Ad accogliere i visitatori nel percorso espositivo che si snoda attraverso gli spazi della Villa, è l’artista ghanese Ibrahim Mahama, protagonista della prima edizione di The Flag project, progetto d’arte pubblica realizzato in collaborazione con la Fondazione Axel Munthe. Il progetto Untitled attribuisce nuovi valori semantici ai tre maestosi pennoni all’ingresso della Villa, che solitamente accolgono le bandiere svedese, italiana ed europea. Al loro posto, tre maxi stendardi, realizzati assemblando sacchi di juta provenienti dalle multinazionali che abusano delle materie prime africane.
Negli spazi del chiostro al piano terra, l’artista veneto Alberto Tadiello presenta 13, scultura sonora del 2015 ripensata appositamente per il contesto della Villa. Due speaker, disposti uno di fronte all’altro, alludono alla presenza di due bocche che, rinchiuse in un corpo meccanico, propagano il suono di Thirteen, traccia tratta dall’album Hospice della band americana The Antlers, cantata da una voce femminile cristallina.
Nella casa-museo, le opere di Paolo Canevari e del duo Goldschmied & Chiari (Sara Goldschmied ed Eleonora Chiari) dialogano con gli oggetti custodi della memoria dell’antico proprietario della Villa, il medico svedese Axel Munthe. Paolo Canevari ha concepito una serie di interventi scultorei che dalla grande sala da letto al primo piano si spingono fin nel giardino. Goldschmied & Chiari presentano una serie di opere specchianti di differenti forme e misure, disseminate all’interno dell’appartamento al primo piano.

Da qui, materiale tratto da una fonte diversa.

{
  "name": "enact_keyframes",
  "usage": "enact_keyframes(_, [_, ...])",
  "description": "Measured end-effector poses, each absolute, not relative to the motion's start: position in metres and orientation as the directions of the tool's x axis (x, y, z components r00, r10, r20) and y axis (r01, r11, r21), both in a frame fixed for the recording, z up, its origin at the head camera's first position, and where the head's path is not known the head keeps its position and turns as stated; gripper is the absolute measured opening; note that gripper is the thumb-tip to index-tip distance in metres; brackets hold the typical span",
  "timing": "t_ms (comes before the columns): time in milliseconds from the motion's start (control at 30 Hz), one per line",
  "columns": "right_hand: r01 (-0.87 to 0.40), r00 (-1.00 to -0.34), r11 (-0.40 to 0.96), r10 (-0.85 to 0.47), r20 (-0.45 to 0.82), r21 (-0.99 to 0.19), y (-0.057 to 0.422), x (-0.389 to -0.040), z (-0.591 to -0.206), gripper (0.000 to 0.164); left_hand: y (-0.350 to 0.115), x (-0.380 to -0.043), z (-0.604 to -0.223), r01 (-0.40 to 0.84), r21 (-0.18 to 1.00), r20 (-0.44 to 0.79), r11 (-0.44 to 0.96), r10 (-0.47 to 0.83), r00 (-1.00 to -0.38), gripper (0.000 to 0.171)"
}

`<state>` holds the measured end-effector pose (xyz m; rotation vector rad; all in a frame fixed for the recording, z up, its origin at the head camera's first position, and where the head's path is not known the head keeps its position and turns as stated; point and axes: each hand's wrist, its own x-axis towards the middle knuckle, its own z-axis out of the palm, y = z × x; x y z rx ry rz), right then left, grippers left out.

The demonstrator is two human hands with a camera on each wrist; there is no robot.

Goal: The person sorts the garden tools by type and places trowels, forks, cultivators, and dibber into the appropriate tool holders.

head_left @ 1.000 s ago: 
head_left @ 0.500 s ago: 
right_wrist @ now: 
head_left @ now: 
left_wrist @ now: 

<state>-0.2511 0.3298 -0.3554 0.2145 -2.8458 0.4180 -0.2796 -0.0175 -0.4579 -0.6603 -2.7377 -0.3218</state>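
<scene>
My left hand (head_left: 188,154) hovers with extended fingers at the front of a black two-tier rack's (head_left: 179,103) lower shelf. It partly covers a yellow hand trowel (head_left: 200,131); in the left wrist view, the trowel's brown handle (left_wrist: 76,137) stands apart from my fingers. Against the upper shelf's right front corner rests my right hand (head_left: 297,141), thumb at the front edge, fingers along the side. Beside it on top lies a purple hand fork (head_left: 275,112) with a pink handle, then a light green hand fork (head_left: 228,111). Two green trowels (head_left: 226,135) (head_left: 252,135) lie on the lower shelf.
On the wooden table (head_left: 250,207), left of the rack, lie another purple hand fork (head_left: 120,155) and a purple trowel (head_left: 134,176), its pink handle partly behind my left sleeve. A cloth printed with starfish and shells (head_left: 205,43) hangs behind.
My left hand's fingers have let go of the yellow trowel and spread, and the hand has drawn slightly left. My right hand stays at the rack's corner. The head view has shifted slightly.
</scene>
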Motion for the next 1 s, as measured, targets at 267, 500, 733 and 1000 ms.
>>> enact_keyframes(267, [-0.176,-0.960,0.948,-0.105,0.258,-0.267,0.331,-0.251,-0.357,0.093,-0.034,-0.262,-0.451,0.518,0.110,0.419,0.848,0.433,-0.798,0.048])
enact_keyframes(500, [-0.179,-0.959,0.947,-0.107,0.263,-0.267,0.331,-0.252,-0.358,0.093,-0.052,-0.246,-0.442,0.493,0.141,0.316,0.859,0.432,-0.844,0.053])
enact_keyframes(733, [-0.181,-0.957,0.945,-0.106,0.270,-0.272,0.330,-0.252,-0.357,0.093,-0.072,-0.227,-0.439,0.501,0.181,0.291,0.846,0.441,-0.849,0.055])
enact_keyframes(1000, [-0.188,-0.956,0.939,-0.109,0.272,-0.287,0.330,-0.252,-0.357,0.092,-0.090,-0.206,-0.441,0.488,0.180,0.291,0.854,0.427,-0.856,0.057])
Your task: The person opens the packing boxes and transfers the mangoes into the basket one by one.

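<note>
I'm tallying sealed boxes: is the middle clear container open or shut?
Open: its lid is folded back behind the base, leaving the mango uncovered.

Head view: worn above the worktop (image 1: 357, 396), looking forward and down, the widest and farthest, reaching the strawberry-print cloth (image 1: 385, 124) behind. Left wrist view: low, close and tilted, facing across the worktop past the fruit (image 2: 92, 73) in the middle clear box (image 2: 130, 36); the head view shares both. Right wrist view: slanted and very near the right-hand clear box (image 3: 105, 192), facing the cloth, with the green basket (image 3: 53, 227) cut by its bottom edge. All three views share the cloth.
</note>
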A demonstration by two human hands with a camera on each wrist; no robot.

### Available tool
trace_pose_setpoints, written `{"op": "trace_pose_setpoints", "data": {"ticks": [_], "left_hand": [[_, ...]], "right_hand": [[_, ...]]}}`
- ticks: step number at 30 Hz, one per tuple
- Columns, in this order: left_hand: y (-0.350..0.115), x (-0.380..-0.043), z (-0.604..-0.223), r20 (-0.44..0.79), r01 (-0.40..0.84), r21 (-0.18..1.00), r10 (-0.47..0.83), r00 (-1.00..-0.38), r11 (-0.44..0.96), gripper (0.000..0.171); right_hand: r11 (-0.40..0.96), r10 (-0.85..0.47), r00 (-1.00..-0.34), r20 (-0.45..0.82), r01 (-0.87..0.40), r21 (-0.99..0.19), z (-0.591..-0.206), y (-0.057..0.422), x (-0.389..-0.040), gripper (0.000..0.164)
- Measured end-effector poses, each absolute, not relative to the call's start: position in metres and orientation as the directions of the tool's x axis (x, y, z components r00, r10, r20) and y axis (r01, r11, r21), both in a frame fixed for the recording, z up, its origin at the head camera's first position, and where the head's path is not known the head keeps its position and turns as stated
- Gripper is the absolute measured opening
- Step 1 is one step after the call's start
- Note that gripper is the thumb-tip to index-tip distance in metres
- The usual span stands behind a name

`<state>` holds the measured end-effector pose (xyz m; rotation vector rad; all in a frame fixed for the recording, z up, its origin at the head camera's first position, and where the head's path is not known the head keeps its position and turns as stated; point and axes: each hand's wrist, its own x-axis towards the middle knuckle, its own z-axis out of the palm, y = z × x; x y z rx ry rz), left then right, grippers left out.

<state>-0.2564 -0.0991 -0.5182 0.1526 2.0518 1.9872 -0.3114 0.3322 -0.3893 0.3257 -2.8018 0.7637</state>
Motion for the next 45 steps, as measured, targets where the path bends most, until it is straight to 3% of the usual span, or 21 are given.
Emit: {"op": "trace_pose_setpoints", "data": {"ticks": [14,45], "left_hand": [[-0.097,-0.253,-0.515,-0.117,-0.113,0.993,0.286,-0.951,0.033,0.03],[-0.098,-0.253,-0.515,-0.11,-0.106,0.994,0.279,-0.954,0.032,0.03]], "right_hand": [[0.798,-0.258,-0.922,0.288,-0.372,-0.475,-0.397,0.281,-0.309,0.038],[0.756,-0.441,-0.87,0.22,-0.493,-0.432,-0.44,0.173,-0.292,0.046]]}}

Nell’antico Cubiculum, posizionato all’estremità meridionale del grande giardino di Villa San Michele, si trova la scultura Cativeiro Chandelier di Humberto e Fernando Campana, realizzata con la collaborazione di antichi laboratori artigianali romani specializzati nella lavorazione del marmo e del bronzo, in occasione della mostra allestita negli spazi della Galleria Cortona di Palazzo Pamphilj a Roma. Matteo Nasini è l’autore dell’installazione sonora Welcome Wanderer. Nell’opera, il suono che si diffonde negli spazi ubicati sopra l’antico cubiculum, proviene da uno spazio remoto, collegando la terrazza in prossimità del belvedere della Sfinge con la volta celeste sopra di esso.
Elisa Sighicelli è la protagonista della terza edizione del progetto d’arte pubblica Manifesto che ogni anno prevede la realizzazione di un’opera da esporre in una serie di spazi nel centro storico di Anacapri abitualmente destinati alla comunicazione istituzionale e commerciale. Dopo il progetto di Patrick Tuttofuoco nel 2021 e quello di Anna Franceschini nel 2022, l’artista e fotografa torinese ha presentato Caprimania, al termine di un periodo di residenza artistica sull’isola tra fine marzo e inizio aprile, durante il quale ha lavorato su un repertorio di diapositive degli anni ’50, ’60 e ’70 del secolo scorso, scattate da anonimi turisti nel corso dei propri fugaci soggiorni sull’Isola azzurra. Le opere di Sighicelli, nella forma ingigantita del manifesto, comprendono tanto la riproduzione delle antiche immagini quanto il format delle diapositive, su cui trascritti compaiono i dati tecnici di produzione della pellicola o, talvolta, l’annotazione di dettagli personali degli antichi autori.